(Fort Wayne) News-Sentinel
Legislation announced by House Republicans would reduce the number of townships in Indiana by about a third. We think it’s a good plan to consider because townships are a form of government that operate with high overhead and little oversight.
Under the plan announced in the Legislature on Thursday by House Speaker Brian Bosma, 309 of Indiana’s 1,005 townships would be forced to merge. According to the planned legislation, townships with populations of fewer than 1,200 people would be consolidated into others within five years.
Most of the townships affected would be in rural areas.
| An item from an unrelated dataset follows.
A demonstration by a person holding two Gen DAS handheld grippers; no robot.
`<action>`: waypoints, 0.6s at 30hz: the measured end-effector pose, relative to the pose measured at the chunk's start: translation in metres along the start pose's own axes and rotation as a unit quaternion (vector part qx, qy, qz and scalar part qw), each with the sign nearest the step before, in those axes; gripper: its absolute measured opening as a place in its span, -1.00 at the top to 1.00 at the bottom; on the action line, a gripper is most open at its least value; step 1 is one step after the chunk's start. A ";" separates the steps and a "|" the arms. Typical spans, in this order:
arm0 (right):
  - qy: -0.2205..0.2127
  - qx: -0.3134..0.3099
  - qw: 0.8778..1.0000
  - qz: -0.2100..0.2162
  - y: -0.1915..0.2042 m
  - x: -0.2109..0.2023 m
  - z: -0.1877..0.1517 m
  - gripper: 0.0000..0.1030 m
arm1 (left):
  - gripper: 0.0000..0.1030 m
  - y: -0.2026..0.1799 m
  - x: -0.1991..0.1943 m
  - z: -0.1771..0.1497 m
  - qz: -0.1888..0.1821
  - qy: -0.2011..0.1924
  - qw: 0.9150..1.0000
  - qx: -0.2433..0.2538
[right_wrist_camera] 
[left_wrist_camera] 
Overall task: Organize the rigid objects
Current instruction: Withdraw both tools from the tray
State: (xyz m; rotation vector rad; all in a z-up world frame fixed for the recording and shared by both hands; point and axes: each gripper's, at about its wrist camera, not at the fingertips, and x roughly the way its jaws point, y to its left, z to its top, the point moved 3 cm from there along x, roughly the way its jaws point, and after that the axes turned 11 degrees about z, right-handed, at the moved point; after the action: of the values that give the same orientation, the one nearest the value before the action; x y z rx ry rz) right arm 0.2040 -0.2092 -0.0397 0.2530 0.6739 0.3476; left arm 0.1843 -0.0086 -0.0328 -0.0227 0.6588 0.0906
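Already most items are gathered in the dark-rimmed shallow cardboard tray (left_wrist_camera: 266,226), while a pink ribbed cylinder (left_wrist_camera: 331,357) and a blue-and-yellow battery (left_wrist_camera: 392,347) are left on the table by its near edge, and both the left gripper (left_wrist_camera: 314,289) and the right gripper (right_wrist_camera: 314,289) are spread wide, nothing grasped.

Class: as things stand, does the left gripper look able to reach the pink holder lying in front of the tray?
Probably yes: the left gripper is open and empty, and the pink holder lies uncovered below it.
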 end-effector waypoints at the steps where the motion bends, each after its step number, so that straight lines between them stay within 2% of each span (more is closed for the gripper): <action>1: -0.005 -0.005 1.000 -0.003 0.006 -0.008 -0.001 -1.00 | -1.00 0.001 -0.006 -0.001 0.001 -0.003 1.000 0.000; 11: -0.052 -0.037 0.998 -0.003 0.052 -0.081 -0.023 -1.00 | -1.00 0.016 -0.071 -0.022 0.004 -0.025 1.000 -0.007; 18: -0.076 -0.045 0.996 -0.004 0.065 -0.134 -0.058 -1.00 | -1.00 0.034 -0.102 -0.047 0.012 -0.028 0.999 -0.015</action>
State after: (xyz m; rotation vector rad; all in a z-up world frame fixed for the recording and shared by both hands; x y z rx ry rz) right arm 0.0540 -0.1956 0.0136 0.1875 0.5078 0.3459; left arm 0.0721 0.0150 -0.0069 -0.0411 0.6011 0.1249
Of Allen County’s 20 townships, only Scipio (population 414 in the 2010 census) and Jackson (population 504) would be affected. In comparison, Wayne Township has the largest population in the county with 103,803.
Each township is governed by an elected trustee and a three-member advisory board that sets policy and tax rates. Townships provide financial assistance to residents to help pay bills and other expenses. Some townships fund libraries, oversee parks and maintain cemeteries.
However, some townships can’t afford to fund those basic needs due to the declining populations in many rural areas.
Under the new plan every person in Indiana would still be served by a trustee and a board, said Deborah Driskell, executive director of the Indiana Township Association. She told the Indianapolis Star her association supports the proposal as it is currently written in the preliminary draft.
But why reduce the number of townships as well as the number of personnel?
Driskell says reducing the number of trustees and advisory board members, who must have liability insurance and in most cases receive payment for their service, would save money. She also thinks, according to the Star report, that “residents of small townships might receive better firefighting and emergency medical services from mergers that enable them to combine their tax bases.”
The plan reportedly proposes some other changes to township government, including capping the salary for all township board members at $5,000 a year.
The small township merger proposal will be packaged under House Bill 1005.
A plan to consolidate tiny townships into larger ones and save money in the process sounds like responsible government. Let’s get it on the floor for a vote.